When duplicating the records beneath this instruction, omit every picture and keep all else exact.

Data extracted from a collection
____
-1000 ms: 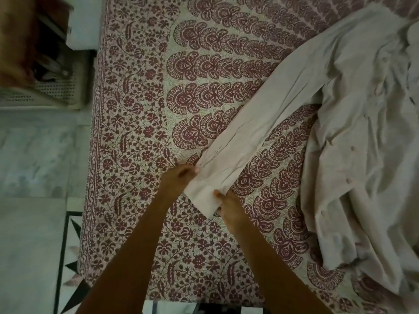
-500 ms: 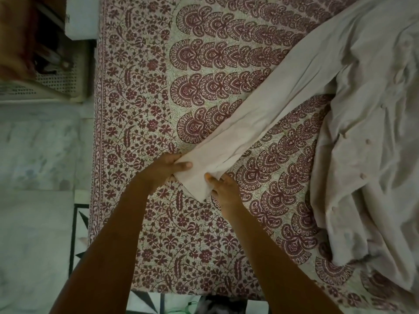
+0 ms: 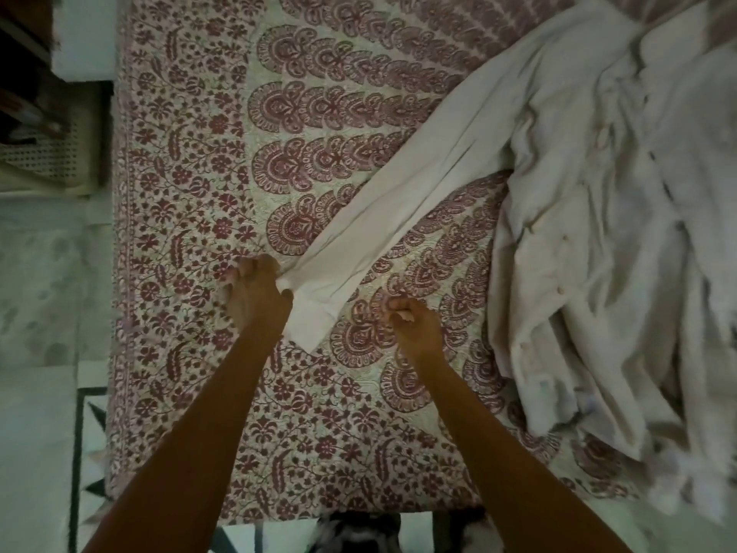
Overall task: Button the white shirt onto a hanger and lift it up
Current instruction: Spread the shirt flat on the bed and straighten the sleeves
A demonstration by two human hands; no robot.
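Observation:
The white shirt (image 3: 598, 241) lies crumpled on the right side of the bed, its button placket showing. One long sleeve (image 3: 402, 205) stretches diagonally down to the left, ending in a cuff (image 3: 315, 317). My left hand (image 3: 255, 297) is at the cuff's left edge and pinches the bunched cloth there. My right hand (image 3: 414, 325) is to the right of the cuff, a short gap away from it, with its fingers curled and nothing in them. No hanger is in view.
A maroon-and-cream patterned bedspread (image 3: 191, 161) covers the bed. Its left edge borders a pale marble floor (image 3: 40, 293). A perforated cream crate (image 3: 52, 153) stands at the upper left beside dark furniture. The bed's near edge runs along the bottom of the view.
My right hand has let go of the cuff and moved off to the right. My left hand stays at the cuff's left edge. The view has shifted slightly.

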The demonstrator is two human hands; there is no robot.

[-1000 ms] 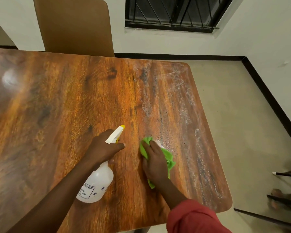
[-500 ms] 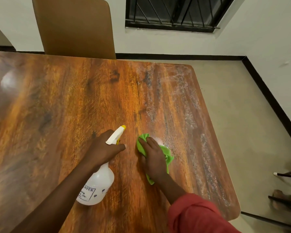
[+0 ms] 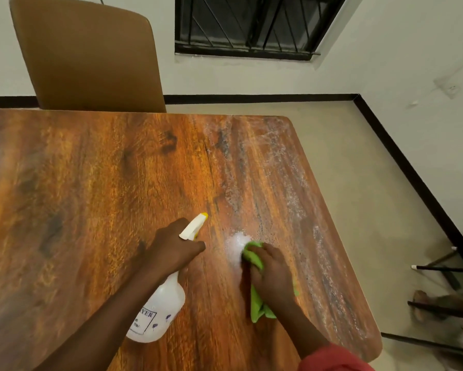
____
> **REPLY**
-1000 ms: 
-500 ms: 
+0 ms: 
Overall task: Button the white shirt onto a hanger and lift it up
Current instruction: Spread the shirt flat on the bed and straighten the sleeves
A demonstration by two human hands; no robot.
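Observation:
The white shirt (image 3: 598, 241) lies crumpled on the right side of the bed, its button placket showing. One long sleeve (image 3: 402, 205) stretches diagonally down to the left, ending in a cuff (image 3: 315, 317). My left hand (image 3: 255, 297) is at the cuff's left edge and pinches the bunched cloth there. My right hand (image 3: 414, 325) is to the right of the cuff, a short gap away from it, with its fingers curled and nothing in them. No hanger is in view.
A maroon-and-cream patterned bedspread (image 3: 191, 161) covers the bed. Its left edge borders a pale marble floor (image 3: 40, 293). A perforated cream crate (image 3: 52, 153) stands at the upper left beside dark furniture. The bed's near edge runs along the bottom of the view.
My right hand has let go of the cuff and moved off to the right. My left hand stays at the cuff's left edge. The view has shifted slightly.
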
The demonstrator is two human hands; there is no robot.

[-1000 ms] 
[-500 ms] 
[+0 ms] 

For this exercise, nothing further remains to be done.